Il suffit de citer les noms de Robert Boulin, de Joseph Fontanet ou encore Louis de Broglie. Trois affaires qui ont longtemps défrayé la chronique et connaissent de temps à autres des résurgences médiatiques sur fond de manipulation politico-financières. A noter que le parti politique s'appelait les Républicains Indépendants.
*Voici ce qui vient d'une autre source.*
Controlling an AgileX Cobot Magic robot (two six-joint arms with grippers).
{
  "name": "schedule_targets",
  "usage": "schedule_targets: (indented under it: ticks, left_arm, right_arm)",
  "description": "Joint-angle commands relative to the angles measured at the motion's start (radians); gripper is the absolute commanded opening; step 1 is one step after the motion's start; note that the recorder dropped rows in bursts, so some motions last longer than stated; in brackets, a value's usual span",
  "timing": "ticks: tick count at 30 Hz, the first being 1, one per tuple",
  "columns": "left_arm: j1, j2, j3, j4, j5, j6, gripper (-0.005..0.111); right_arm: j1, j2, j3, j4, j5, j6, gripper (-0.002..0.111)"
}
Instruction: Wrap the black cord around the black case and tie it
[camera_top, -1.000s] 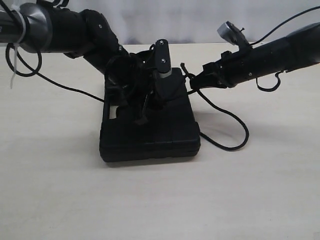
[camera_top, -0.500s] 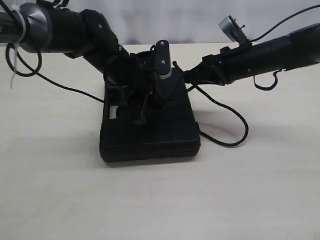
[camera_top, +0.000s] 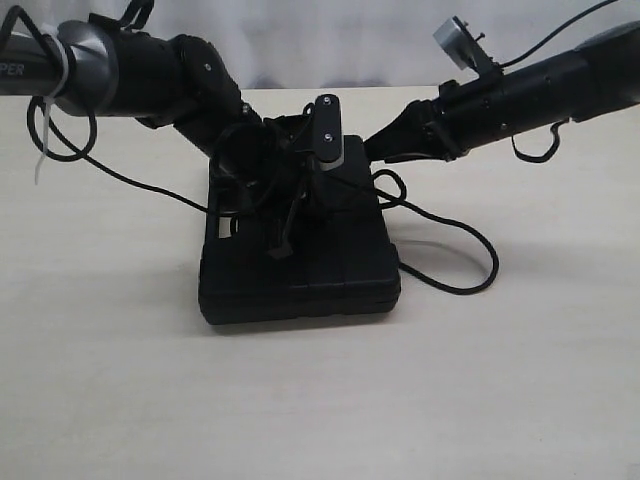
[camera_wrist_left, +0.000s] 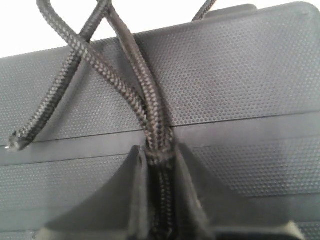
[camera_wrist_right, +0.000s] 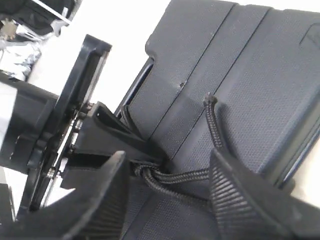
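Note:
The black case (camera_top: 300, 270) lies flat on the table. My left gripper (camera_wrist_left: 160, 153) is shut on two strands of the black cord (camera_wrist_left: 142, 95) just above the case's textured lid (camera_wrist_left: 240, 75). In the exterior view the left gripper (camera_top: 284, 222) sits over the lid's far half. One loose cord end (camera_wrist_left: 16, 142) rests on the lid. My right gripper (camera_wrist_right: 167, 175) is open, and its ribbed fingers (camera_wrist_right: 240, 200) stand on either side of the cord strands (camera_wrist_right: 180, 176) without touching them. From the right, this gripper (camera_top: 372, 152) reaches the case's far right corner. More cord (camera_top: 470, 275) loops onto the table.
The left gripper's fingers (camera_wrist_right: 117, 137) show close in front of my right gripper. A thin glossy arm cable (camera_top: 130, 180) trails across the table to the left of the case. The pale table (camera_top: 320, 400) runs wide in front of the case.
The right gripper has opened and let go of the cord, moving left and slightly up toward the left gripper. The freed cord has slumped by the case's right edge. The left gripper keeps its hold.

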Motion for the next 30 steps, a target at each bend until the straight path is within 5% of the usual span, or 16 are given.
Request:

Aujourd'hui, il existe Les Républicains, mais sont-ils indépendants ?
Patrick Caujolle a étudié attentivement les éléments des dossiers, les a épluchés, analysés, ne se contentant pas de recopier ou de s'inspirer d'articles journalistiques, et avançant des thèses non dénuées de fondement ou des pistes intéressantes et probantes.
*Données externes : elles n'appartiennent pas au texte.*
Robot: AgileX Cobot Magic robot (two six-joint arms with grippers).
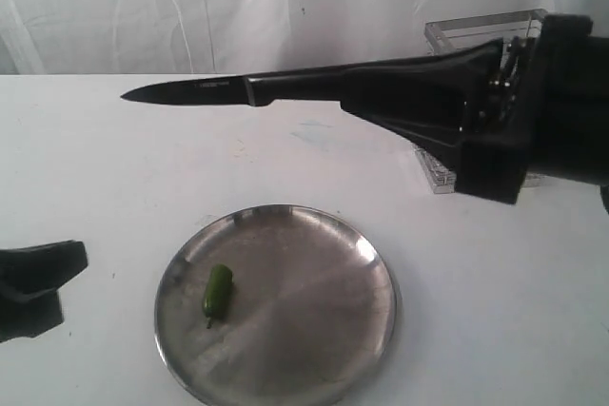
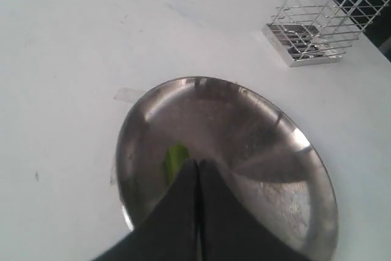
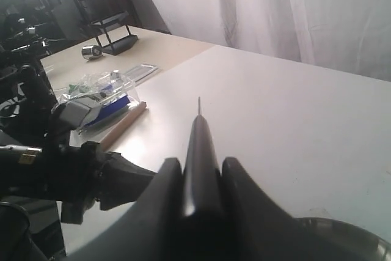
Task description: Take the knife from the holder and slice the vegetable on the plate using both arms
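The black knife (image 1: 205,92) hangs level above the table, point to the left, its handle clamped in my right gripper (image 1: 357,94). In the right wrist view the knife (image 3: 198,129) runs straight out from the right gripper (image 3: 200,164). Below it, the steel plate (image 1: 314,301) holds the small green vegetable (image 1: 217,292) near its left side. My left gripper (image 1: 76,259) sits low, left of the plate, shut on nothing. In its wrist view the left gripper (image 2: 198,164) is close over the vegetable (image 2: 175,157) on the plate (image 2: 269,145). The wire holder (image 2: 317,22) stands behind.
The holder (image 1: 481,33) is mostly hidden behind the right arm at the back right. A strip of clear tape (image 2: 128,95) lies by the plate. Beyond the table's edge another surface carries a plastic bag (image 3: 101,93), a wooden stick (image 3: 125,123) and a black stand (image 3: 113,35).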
Bien d'autres affaires sont ainsi narrées, nous renvoyant à un passé plus ou moins proche, tombées parfois dans les oubliettes de l'histoire mais qui ressurgissent grâce à des événements qui les remettent en lumière comme l'assassinat de Jean Zay, par la milice dans l'Allier le 20 juin 1944, et dont le corps a été transféré récemment au Panthéon. Or si le nom de Jean Zay n'était pas inconnu de tous, son action sociale est tombée dans les oubliettes. On peut mettre par exemple à son actif :
Pendant ses quarante-quatre mois au gouvernement de front populaire, Jean Zay a institué, au titre de l’Éducation nationale : les trois degrés d’enseignement, l’unification des programmes, le prolongation de l’obligation scolaire à quatorze ans, les classes d’orientation, les activités dirigées, les enseignements interdisciplinaires, la reconnaissance de l’apprentissage, le sport à l’école, les œuvres universitaires ; et au titre des Beaux-arts : le CNRS, le musée national des arts et traditions populaires, le musée d’Art moderne, la Réunion des théâtres lyriques nationaux, le festival de Cannes (source Wikipédia).
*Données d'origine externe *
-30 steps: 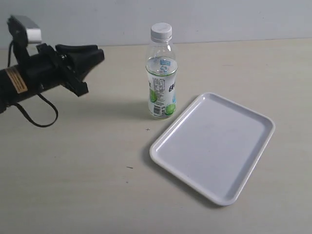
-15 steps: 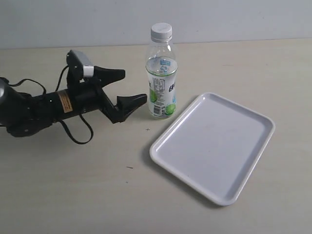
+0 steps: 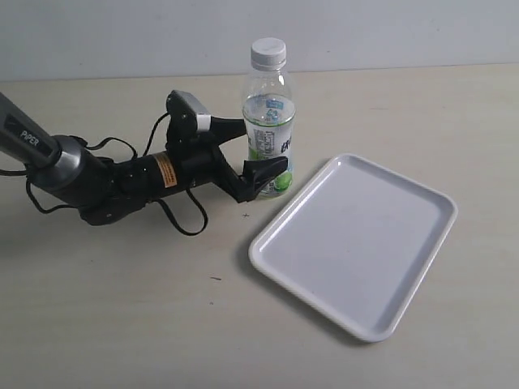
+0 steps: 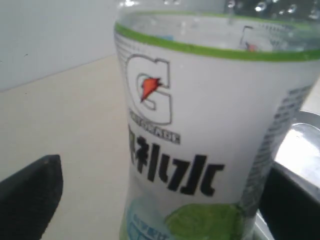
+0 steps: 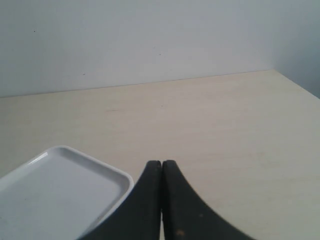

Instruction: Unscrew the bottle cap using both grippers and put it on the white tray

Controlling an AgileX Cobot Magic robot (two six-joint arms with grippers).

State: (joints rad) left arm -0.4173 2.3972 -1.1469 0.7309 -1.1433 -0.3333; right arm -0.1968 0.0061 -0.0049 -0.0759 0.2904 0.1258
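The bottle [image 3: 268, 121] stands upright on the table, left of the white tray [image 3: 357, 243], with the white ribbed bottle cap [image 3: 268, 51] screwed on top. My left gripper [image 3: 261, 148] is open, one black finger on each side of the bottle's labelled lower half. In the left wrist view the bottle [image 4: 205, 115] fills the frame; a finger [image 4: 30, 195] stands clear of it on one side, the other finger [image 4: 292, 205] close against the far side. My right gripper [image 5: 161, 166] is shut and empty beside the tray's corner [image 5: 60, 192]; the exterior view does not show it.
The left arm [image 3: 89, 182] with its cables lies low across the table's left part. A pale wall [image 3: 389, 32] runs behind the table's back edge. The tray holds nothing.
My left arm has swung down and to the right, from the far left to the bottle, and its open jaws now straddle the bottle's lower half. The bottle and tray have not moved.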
Bref cet ouvrage de Patrick Caujolle, jamais ennuyeux car écrit simplement, sans fioritures ni inclination partisane, avec pour seul but d'établir la vérité et d'informer les jeunes générations, ou remémorer aux plus anciens des affaires sensibles, offre un prolongement que n'ont pas toujours eu la possibilité d'étayer les journaux des différentes époques pendant lesquelles elle se sont déroulées. C'est l'impartialité qui prime, même si pour certains, cela va à l'encontre de leurs opinions.
Juste pour vous appâter quelques titres de chapitres qui montrent la diversité des affaires traitées, résolues ou non :
Darlan, l'homme à abattre; Traquenard dans le tortillard pour le préfet Barrême; Le député, la belle-fille et la cheminée; Pour la peau de Philippe Henriot; La mort de Yann d'Arc (Yann Piat); Georges Mandel, un ministre à éliminer, Les Cagoulards contre Fantomarx; L'assassinat du préfet Erignac...
Chaque chapitre est précédé d'une photographie mettant en scène le personnage relatif à l'article ou un lieu significatif.